Welcome to Windy City Wednesday. In this weekly offering from American Blues Scene we share classic and sometimes forgotten blues albums from some of the most iconic Chicago blues men and women ever to grace wax. This edition focuses on the album He May Be Your Man…But He Comes to See Me Sometimes! by Edith Wilson.
Edith Wilson With Little Brother Montgomery And The State Street Swingers’ He May Be Your Man… But He Comes To See Me Sometimes! was recorded at Sound Studios, Chicago, Illinois on July 5th and September 3rd, 1973 and April 16th, 1975.
Wilson handled the vocals while Little Brother Montgomery was on piano. Other artists included Ed Wilkinson and Truck Parham on bass; Franz Jackson and Oliver Alcorn on clarinet; Le Roi Nabors and Leon Scott on trumpet; Preston Jackson on trombone; Ikey Robinson on guitar and banjo; and drummer Red Saunders.
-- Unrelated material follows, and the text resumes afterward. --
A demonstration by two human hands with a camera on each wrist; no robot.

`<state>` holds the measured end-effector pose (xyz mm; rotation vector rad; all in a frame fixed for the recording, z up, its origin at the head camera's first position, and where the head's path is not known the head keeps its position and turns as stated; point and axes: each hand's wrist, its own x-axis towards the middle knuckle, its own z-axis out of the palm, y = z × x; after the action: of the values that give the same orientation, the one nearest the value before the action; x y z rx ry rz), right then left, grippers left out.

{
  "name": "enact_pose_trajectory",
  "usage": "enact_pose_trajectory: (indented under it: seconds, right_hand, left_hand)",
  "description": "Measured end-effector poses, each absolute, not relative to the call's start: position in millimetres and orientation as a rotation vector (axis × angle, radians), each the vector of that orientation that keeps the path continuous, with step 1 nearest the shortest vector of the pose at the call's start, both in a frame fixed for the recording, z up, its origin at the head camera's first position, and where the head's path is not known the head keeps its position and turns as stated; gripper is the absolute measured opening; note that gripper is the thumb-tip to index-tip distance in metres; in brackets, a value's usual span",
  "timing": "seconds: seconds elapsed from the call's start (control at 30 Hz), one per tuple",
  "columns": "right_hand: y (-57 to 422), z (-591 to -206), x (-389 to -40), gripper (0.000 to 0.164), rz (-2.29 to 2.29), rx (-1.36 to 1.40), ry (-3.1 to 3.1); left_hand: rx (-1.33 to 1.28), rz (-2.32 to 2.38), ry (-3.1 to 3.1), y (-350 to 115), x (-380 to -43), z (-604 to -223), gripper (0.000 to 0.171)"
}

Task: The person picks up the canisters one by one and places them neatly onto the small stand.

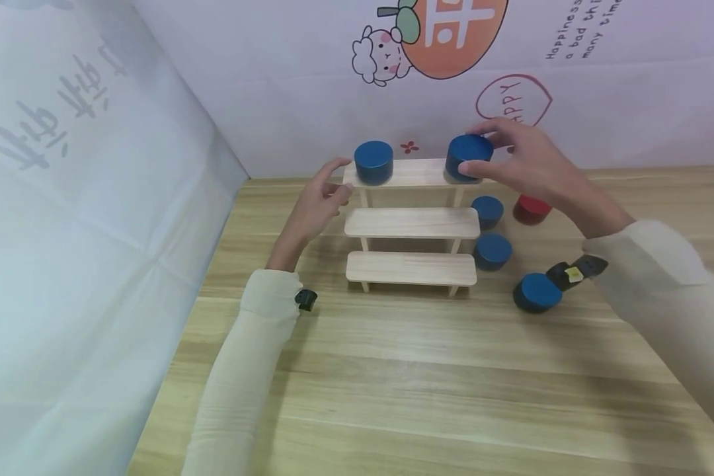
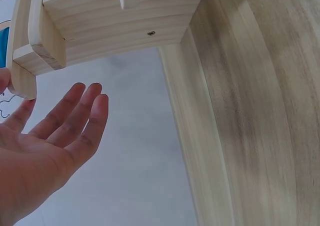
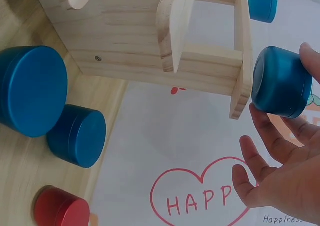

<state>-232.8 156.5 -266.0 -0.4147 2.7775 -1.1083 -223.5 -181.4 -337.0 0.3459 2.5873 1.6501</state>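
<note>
My right hand (image 1: 526, 157) holds a round blue tin (image 1: 469, 150) at the right end of the wooden three-tier shelf's (image 1: 412, 223) top board. In the right wrist view, the thumb and fingers of that hand (image 3: 287, 158) are around the tin (image 3: 282, 81), whose base is at the board. A second blue tin (image 1: 373, 162) stands on the same board's left end. My left hand (image 1: 315, 210) is at that end, thumb and index finger by the board's corners. The left wrist view shows its other fingers (image 2: 90, 123) loosely extended, apart from the shelf.
Right of the shelf, several more blue tins (image 1: 492, 252) and a red tin (image 1: 532, 209) stand on the wood-grain table (image 1: 393, 377). A printed white sheet (image 1: 297, 99) rises behind the shelf; another white surface (image 1: 95, 231) lies to the left.
</note>
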Motion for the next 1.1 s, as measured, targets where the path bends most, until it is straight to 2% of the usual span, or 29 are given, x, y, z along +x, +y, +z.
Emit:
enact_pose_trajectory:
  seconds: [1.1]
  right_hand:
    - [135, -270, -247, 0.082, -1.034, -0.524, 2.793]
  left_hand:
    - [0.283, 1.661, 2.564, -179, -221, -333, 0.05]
Wilson was born Edith Goodall on September 2nd, 1896 in Louisville, Kentucky. Her first professional experience was when she joined the act of Lena and Danny Wilson in 1919. Danny was a pianist who was trained at a music conservatory in Charleston, South Carolina and urged his sister Lena and Edith to sing other song forms as well as blues. Edith married Danny in 1921 and stayed with him until his death in 1928. Also in 1921, Edith was signed by Columbia Records which recorded her with Johnny Dunn’s Jazz Hounds.
Edith Wilson became the third black woman to make phonograph records and spent many long and productive years in the entertainment field. While she is generally classified with the vaudeville blues singers (based on her early recordings), this is not a fair summation of her career, which included success on the stage, screen, radio and television, in addition to the recordings for which she is best remembered by jazz collectors. A versatile vocalist, Edith sang with the Thousand Pounds of Harmony, comprised of Louis Armstrong, Fats Waller and herself, as well as a number of Broadway revues, including Blackbirds, the Lew Leslie Plantation Review, and The Hot Chocolates Revue.
She appeared on radio and television shows, movies and was a featured entertainer with the USO during World War II. During that time, she met Millard Wilson, serendipitously with the same last name, and they married in 1947. In 1948 she became the face of Aunt Jemima appearing in television commercials and in live appearances as the character. Quaker Oats ended local appearances for Aunt Jemima in 1965, and terminated her employment in 1966.
In 1963, Wilson became executive secretary for the Negro Actors Guild, and was involved with the National Association of Negro Musicians into the ’70s. Her musical comeback came in 1973 when she sang with Eubie Blake, Terry Waldo, and with Little Brother Montgomery on this 1976 release.
Wilson’s last performance came at the 1980 Newport Jazz Festival. She died in Chicago on March 31st, 1981 and is buried at Mt. Glenwood Cemetery in Thorton, Illinois.